* [Records provided]:
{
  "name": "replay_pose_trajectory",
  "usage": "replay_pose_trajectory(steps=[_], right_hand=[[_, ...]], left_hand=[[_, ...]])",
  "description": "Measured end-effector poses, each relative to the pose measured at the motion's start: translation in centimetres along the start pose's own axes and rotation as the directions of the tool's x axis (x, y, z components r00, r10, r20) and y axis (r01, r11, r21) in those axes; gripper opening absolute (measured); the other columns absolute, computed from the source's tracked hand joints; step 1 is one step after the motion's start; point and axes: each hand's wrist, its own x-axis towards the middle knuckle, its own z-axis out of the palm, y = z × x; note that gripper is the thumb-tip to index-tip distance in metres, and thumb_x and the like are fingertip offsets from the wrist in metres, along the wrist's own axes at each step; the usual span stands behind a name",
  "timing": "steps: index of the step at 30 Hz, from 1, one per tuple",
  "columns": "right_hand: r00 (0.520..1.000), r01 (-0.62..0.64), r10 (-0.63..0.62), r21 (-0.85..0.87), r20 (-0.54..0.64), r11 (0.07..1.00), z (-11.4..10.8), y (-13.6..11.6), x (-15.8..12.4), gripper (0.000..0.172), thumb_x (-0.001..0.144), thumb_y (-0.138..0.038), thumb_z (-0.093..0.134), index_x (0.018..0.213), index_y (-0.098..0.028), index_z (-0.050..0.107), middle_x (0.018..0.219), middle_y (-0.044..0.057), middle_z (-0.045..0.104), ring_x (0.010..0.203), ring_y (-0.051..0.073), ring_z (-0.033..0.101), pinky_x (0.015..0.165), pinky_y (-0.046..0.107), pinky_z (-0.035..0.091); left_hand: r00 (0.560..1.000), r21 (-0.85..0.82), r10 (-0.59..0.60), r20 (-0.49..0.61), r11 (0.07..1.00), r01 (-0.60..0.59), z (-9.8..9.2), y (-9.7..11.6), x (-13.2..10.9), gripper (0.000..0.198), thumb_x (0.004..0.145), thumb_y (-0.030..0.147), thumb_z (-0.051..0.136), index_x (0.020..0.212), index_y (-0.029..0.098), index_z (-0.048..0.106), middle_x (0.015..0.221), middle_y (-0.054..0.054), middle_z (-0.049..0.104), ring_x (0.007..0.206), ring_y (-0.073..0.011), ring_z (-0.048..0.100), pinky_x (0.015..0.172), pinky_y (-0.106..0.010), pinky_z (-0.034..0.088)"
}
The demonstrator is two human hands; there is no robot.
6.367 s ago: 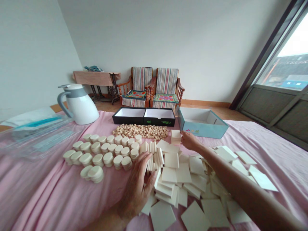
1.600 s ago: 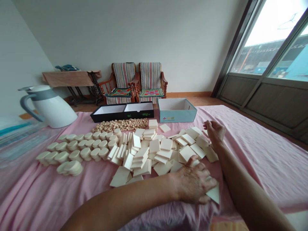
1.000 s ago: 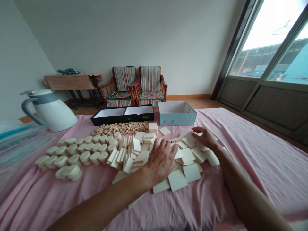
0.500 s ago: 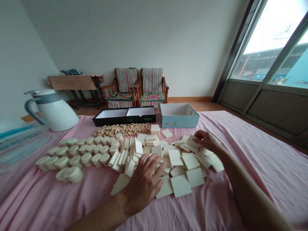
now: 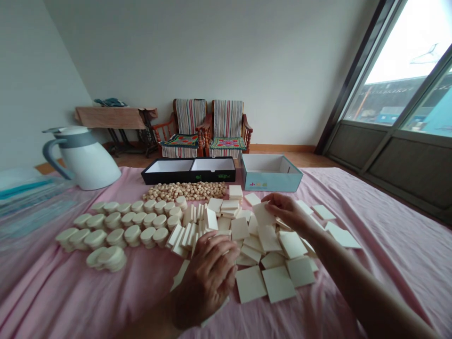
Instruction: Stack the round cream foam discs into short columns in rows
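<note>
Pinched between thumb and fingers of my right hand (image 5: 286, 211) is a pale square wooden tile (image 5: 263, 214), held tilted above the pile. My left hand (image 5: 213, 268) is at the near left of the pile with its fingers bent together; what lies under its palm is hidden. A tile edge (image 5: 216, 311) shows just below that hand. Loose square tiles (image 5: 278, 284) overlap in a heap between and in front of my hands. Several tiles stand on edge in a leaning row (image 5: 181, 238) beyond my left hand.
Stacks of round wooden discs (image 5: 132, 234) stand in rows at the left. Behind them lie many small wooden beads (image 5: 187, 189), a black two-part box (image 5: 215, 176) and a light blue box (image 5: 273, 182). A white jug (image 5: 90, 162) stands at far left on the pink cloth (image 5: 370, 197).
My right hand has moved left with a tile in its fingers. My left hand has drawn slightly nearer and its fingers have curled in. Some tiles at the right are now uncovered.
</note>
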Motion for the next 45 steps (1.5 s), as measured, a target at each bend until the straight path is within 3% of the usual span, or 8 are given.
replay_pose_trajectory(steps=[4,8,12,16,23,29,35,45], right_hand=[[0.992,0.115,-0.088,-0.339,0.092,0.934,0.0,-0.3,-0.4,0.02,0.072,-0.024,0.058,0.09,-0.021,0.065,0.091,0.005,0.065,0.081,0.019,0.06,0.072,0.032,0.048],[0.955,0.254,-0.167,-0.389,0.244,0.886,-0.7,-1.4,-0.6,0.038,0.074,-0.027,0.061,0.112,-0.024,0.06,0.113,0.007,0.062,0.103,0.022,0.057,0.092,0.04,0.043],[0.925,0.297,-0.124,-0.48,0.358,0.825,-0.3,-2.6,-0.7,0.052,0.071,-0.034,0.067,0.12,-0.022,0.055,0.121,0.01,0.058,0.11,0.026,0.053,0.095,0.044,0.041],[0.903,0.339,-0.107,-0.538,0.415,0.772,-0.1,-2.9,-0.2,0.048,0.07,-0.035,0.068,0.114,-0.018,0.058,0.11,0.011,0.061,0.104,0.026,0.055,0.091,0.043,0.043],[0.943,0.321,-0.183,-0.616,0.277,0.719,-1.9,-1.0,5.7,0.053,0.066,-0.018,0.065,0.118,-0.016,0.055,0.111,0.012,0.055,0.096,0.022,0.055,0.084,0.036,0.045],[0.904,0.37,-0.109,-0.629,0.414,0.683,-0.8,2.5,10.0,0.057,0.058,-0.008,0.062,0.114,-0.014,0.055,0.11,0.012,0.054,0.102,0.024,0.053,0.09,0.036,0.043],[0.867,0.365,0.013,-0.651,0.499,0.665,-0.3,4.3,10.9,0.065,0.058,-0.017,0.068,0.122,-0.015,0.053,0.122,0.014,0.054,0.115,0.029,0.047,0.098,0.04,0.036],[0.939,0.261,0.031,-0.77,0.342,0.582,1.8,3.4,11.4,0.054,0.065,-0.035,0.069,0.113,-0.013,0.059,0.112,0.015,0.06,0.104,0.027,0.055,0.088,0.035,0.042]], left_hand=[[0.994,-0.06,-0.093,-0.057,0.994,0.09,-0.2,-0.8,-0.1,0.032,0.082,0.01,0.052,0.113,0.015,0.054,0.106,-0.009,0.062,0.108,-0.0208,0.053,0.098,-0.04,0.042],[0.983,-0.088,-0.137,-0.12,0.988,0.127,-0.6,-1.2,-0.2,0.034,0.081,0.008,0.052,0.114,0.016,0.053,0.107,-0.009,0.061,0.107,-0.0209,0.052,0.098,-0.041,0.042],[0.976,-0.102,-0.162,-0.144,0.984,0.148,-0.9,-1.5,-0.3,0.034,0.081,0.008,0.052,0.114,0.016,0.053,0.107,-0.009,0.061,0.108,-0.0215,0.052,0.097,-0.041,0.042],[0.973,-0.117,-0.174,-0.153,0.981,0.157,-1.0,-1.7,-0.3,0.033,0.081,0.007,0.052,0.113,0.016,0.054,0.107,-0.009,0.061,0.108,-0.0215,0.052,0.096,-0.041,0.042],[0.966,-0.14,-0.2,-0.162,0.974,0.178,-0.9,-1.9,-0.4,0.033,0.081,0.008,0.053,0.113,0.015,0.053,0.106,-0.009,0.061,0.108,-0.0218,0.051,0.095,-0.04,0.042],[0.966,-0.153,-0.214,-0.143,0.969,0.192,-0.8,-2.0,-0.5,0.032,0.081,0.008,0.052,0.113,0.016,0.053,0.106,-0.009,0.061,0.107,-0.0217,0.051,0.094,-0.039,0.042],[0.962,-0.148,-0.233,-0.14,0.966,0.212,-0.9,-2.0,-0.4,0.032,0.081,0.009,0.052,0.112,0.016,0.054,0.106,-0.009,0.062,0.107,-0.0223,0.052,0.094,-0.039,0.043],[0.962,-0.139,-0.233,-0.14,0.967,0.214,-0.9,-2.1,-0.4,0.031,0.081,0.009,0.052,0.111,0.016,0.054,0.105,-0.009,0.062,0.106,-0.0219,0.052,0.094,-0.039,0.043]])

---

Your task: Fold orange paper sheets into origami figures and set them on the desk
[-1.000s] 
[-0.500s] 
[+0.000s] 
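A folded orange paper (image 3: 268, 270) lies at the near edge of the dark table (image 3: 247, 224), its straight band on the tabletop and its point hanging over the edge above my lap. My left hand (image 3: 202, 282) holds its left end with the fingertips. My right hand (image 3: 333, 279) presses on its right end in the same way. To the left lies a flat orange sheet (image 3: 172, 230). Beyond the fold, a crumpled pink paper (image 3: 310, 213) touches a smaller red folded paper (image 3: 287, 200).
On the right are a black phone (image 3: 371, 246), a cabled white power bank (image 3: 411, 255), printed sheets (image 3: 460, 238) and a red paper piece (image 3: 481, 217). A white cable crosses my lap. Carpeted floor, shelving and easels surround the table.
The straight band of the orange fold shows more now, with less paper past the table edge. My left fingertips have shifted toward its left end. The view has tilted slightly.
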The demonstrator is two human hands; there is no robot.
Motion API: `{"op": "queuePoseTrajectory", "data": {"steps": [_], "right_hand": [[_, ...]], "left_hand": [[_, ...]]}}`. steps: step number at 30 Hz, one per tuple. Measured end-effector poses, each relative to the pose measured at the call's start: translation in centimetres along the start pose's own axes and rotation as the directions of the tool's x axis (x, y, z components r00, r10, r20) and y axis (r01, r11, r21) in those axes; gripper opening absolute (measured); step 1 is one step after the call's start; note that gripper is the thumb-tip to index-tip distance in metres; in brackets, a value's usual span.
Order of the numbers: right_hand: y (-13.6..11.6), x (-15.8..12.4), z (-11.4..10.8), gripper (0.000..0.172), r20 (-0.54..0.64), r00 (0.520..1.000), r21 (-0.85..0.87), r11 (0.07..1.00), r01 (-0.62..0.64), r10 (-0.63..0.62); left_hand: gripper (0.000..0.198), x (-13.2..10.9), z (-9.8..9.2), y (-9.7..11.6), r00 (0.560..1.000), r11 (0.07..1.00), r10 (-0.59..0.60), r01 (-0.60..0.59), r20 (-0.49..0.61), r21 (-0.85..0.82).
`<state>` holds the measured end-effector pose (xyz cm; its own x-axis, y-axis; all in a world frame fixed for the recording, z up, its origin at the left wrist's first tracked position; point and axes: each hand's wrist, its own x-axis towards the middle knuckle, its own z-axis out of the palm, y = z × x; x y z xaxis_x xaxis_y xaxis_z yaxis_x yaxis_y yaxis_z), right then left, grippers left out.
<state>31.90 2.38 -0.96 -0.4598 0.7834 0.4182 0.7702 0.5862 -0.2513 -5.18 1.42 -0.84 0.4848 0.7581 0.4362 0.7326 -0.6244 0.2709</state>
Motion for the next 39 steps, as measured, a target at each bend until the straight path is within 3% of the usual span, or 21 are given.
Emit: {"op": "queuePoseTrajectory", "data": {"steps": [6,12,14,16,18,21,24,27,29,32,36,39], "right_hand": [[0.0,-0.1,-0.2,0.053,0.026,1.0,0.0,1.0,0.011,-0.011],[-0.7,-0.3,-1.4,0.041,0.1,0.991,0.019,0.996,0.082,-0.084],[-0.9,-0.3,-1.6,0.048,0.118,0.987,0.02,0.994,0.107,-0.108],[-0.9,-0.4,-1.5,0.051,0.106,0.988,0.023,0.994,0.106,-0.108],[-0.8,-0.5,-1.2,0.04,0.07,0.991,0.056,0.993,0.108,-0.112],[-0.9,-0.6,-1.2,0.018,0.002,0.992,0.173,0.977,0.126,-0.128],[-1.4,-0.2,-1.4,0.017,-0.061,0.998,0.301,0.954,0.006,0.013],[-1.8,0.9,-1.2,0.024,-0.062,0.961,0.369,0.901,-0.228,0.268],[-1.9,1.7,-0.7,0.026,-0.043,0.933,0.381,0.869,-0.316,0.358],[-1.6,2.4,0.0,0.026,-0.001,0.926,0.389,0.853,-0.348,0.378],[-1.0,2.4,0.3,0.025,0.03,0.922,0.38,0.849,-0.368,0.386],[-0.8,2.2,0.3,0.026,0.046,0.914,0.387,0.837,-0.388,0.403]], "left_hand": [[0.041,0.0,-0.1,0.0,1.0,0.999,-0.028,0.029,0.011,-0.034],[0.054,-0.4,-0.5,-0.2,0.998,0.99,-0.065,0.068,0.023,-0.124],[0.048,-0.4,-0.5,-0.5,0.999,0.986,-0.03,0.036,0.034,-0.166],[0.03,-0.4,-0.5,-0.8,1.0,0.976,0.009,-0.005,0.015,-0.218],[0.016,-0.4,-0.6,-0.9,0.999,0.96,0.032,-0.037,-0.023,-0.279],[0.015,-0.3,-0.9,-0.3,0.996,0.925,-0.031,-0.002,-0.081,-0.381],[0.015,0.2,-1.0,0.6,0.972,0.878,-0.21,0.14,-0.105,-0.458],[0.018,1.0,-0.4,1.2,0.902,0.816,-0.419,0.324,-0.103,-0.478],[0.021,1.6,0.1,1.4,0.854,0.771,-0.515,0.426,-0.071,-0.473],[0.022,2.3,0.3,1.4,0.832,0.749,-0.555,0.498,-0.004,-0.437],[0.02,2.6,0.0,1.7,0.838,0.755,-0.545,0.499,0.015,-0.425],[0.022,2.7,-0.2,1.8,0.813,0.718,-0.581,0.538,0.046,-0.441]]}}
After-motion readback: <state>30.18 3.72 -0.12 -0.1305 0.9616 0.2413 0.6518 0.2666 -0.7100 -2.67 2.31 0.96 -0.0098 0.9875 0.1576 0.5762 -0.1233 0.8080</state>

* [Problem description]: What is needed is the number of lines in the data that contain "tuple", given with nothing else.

* [Solved problem]: 2